朝起きて、午前中に保坂和志「夏の終わりの林の中」再読。昨日行った白金台の自然教育園はこの小説の舞台となった場所だが、昨日の時点では、そこを歩いてるときもブログを書いてるときも、そのことをすっかり忘れていた。白金台のこの公園に行きたいと言い出したのは妻で、理由は「夏の終わりの林の中」を読んだから、とのことだが、僕は話をあまりよく聞いてなくて、単に公園に行きたいから行くのだろうと思っていて、しかしあとでよくよく聞いたら、この小説に出てくるからだというので、今日になって、妻が昨日見た印象から、また作品内のいくつかの箇所を色々と言うので、それでは僕もと思ってあらためて再読してみたら、これはなるほど、たしかに自然教育園ではないか。というか、これは、小説というよりも、あの自然教育園そのもので、なによりもまず、あの場について書かれているのではないかと思った。何もかもとりとめなく、あらわれてはきえるように書かれていて、それがまさに園内を歩いている感じがする。歩いていると、後半はかなり疲れてくるのだとは思うが、ひろ子さんが、少しつっけんどんになってきたり、よろけたりするのは、歩き疲れたからかもしれない。

 作品中に、小学校のプールに置いてあるスノコのじめじめした不潔な感じが出てくるけど、自然教育園の感じさせる何か、というか、昔の自然(日本の、と言って良いのかどうか作品中で留保されているが、とりあえず日本的と言いたくなるような特有のじめじめした)の不潔さが、自然教育園にはたしかにあって、それは不潔で嫌だという訳でもなくて、なにか、そうなんだよ本来はこうなんだよ、と納得させられるような感じの何かなのだ。
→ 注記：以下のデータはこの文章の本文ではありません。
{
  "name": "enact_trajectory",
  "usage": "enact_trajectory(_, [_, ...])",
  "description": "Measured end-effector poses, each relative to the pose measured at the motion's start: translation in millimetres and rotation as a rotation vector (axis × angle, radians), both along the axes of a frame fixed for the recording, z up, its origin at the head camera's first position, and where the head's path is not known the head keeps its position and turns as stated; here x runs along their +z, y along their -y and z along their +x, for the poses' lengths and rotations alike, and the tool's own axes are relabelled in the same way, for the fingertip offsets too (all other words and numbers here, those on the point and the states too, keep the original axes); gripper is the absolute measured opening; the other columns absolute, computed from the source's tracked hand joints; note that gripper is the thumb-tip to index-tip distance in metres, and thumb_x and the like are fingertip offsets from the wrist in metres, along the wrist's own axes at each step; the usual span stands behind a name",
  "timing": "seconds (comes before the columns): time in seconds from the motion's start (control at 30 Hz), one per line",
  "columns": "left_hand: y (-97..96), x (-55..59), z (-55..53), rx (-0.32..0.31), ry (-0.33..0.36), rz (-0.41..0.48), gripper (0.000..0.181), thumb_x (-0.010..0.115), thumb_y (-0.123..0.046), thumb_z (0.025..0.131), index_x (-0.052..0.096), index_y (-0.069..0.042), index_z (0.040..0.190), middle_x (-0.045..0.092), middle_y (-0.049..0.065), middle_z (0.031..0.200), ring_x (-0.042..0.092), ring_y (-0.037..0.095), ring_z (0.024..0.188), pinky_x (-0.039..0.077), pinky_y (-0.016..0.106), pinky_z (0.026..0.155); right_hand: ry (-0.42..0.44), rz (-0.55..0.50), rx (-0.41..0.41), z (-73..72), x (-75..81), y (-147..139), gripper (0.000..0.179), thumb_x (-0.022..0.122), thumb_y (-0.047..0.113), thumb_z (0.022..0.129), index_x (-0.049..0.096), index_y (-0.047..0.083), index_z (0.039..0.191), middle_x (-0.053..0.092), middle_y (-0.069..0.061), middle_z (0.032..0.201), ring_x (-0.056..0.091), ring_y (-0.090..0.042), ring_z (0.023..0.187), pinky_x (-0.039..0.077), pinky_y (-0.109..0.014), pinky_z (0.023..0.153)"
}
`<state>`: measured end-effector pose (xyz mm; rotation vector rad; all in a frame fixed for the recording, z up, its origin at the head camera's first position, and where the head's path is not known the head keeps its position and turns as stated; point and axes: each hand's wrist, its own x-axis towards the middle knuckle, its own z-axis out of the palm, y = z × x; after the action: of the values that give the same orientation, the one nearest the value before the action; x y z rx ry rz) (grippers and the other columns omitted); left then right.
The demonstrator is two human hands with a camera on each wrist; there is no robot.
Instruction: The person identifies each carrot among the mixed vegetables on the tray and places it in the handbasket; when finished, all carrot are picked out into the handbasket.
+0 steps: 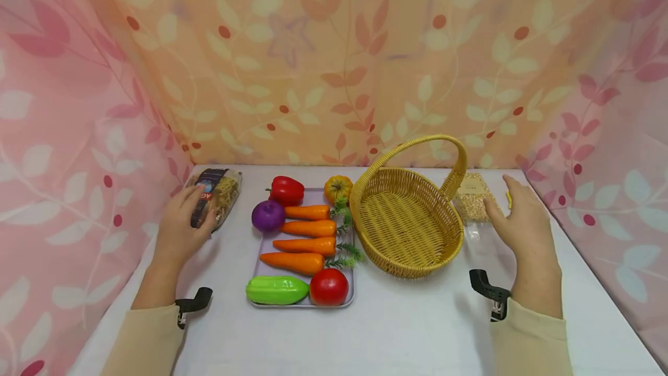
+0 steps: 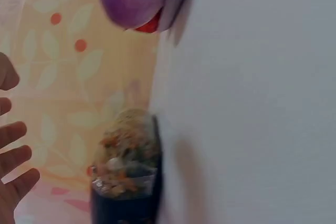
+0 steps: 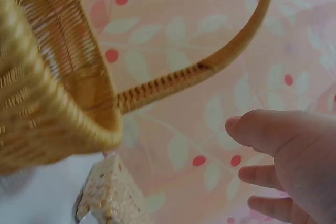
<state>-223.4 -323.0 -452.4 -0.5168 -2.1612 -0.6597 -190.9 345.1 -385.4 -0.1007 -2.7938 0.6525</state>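
My left hand is held with its fingers spread beside a clear bag of dry food with a dark label, overlapping it in the head view. In the left wrist view, the fingertips are apart from the bag. On the other side, my right hand hovers with thumb and fingers apart, holding nothing. Nearest to it lies a clear bag of pale grains, with a small yellow object by the fingers. Left of that bag stands an empty wicker basket with a raised handle.
On a pale tray lie several carrots, a green vegetable, a tomato, a purple onion, a red pepper and a small orange pumpkin. Patterned curtains enclose the white table.
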Motion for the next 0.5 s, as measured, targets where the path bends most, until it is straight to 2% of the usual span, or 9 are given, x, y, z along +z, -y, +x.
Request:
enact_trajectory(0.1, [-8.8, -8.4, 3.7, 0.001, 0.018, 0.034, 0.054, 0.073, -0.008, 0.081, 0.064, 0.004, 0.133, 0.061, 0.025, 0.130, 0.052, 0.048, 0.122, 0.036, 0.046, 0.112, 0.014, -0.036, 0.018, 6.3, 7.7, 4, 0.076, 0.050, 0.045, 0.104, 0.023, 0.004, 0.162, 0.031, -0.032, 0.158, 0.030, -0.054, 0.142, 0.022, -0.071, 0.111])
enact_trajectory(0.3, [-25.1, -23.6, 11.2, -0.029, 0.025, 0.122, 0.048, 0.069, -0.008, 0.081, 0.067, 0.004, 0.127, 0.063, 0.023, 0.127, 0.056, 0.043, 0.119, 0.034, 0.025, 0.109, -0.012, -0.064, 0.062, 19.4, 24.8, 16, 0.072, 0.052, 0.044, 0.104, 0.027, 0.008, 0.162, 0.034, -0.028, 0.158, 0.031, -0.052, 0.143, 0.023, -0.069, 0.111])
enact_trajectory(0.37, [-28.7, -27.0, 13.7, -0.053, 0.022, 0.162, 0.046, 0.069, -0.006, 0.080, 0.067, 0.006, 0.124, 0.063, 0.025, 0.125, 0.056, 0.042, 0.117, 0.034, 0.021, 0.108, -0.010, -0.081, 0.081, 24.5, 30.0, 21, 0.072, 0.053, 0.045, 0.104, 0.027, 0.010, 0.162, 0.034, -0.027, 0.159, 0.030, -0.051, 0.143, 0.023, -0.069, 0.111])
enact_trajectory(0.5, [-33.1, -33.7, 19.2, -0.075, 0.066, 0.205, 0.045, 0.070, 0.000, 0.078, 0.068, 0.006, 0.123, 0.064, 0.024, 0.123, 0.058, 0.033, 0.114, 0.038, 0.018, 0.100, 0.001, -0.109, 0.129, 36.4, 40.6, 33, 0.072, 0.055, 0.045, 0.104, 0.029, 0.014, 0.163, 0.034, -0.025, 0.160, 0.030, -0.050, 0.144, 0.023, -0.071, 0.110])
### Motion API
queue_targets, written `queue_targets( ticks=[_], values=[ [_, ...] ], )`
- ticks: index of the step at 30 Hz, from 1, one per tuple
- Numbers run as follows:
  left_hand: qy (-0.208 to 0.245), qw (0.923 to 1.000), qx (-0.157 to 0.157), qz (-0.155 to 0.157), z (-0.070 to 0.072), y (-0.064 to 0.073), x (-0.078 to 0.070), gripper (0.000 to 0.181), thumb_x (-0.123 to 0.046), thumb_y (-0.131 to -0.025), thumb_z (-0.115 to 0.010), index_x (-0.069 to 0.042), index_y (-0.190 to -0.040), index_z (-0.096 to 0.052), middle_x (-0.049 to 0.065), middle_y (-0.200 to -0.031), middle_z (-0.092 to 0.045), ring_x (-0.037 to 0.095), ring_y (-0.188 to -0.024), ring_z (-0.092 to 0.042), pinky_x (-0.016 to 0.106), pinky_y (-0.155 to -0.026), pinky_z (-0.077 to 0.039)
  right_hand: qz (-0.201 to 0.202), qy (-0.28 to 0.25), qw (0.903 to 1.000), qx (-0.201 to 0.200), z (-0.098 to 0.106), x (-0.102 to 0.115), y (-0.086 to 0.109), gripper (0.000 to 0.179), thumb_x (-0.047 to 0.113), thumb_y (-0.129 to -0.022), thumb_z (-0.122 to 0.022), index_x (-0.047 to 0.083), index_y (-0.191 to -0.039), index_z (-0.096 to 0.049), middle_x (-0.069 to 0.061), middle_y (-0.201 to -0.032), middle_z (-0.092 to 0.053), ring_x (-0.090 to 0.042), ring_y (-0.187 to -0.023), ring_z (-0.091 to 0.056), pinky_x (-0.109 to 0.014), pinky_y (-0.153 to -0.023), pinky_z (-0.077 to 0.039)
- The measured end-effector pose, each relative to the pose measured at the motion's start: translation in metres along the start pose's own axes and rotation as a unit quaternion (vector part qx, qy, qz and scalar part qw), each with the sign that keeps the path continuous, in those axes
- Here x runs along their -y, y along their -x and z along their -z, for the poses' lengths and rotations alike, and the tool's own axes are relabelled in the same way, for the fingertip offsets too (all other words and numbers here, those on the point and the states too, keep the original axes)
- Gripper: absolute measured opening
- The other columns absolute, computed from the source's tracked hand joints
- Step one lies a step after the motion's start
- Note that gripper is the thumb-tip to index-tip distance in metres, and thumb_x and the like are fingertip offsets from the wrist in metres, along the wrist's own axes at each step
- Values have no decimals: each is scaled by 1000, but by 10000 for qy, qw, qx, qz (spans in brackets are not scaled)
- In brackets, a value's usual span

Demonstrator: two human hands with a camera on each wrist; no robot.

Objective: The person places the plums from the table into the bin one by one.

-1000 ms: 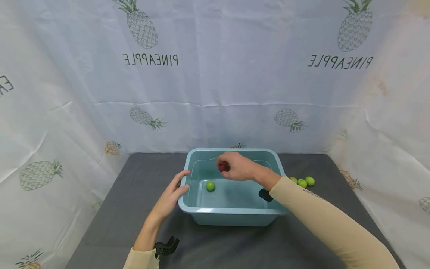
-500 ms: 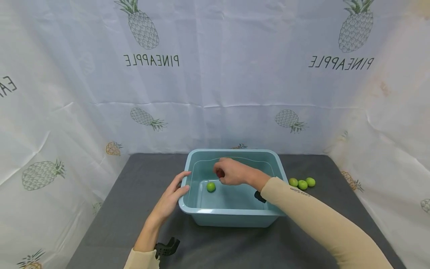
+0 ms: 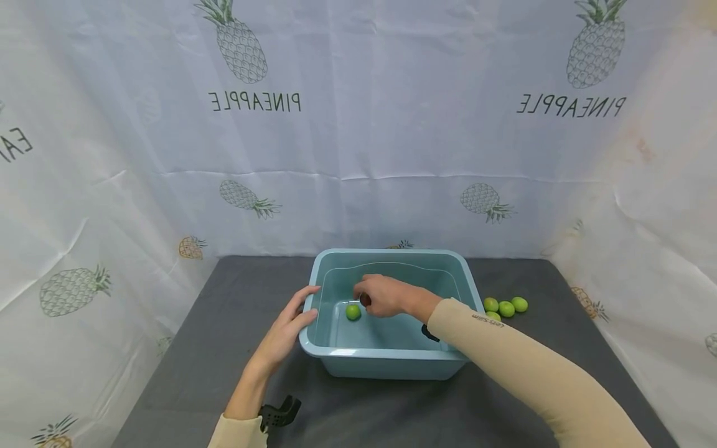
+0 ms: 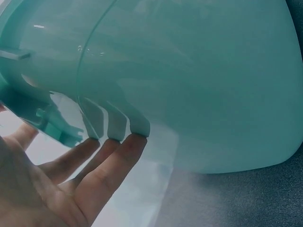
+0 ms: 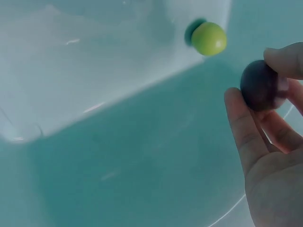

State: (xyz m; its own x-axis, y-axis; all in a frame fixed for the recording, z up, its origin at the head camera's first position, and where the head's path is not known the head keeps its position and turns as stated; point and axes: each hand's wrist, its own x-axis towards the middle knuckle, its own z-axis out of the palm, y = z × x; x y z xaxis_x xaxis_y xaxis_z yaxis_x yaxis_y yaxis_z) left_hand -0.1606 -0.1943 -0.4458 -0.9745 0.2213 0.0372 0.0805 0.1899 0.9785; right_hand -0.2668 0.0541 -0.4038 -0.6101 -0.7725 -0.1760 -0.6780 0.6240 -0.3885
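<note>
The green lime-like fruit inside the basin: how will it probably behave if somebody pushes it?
The green lime-like fruit would probably roll easily, because it looks nearly round and lies loose in the basin. Its highlight suggests a smooth, perhaps slightly slippery skin. The surrounding walls would likely keep it from escaping.

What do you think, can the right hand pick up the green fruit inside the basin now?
Probably not immediately: the right hand is near the green fruit and nothing visible blocks the way, but it already grips a dark round fruit.
</note>
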Motion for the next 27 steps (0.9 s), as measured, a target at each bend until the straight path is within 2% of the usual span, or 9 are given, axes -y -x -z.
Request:
queue_targets(
  ticks=[7,14,22,27],
  values=[
    [32,10000,46,-16,-2,0,-1,51,-32,-108,-50,-24,-155,-35,19,-160,-28,48,-133,-43,44,-93,-47,-90,493,9987,-42,4,2,4,33,14,-98,-65,11,-130,-66,-10,-128,-59,-23,-112,-59,-42,-92,-50],
    [14,10000,10,-18,-2,-1,-1,50,-31,-108,-50,-24,-155,-36,18,-161,-28,47,-133,-44,46,-94,-47,119,1173,9924,-347,17,8,15,28,19,-100,-62,15,-127,-67,-8,-121,-60,-21,-105,-57,-39,-85,-51],
    [10,10000,8,-7,-2,0,-2,50,-31,-108,-50,-24,-155,-35,18,-162,-25,47,-134,-43,44,-93,-48,276,1626,9827,-837,36,17,35,24,18,-100,-62,14,-122,-69,-6,-113,-60,-23,-98,-54,-38,-77,-50],
    [19,10000,-26,-10,-1,1,-2,50,-31,-108,-50,-24,-155,-35,18,-161,-27,48,-131,-44,42,-90,-49,290,1685,9766,-1309,49,21,51,21,18,-99,-66,11,-118,-70,-6,-112,-62,-23,-98,-57,-38,-79,-51]
  ],
)
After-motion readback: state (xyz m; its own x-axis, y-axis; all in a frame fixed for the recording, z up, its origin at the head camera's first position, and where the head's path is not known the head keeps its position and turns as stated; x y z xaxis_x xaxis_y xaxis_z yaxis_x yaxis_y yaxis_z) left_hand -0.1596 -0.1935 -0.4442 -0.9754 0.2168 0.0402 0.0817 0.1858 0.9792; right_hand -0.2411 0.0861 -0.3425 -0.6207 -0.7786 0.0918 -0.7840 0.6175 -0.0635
わかりやすいのが、園内のトイレである。入口すぐの建物内のトイレも、外に建てられたトイレも、その雰囲気にせよ匂いにせよ、最近ではなかなか体験できないような迫力がある。公園のトイレというのは大体そういうものだが、とにかく荒々しい。湿地と、木々と、泥と、トイレ。それは何か、人をひどく憂鬱な気分にさせる何かである。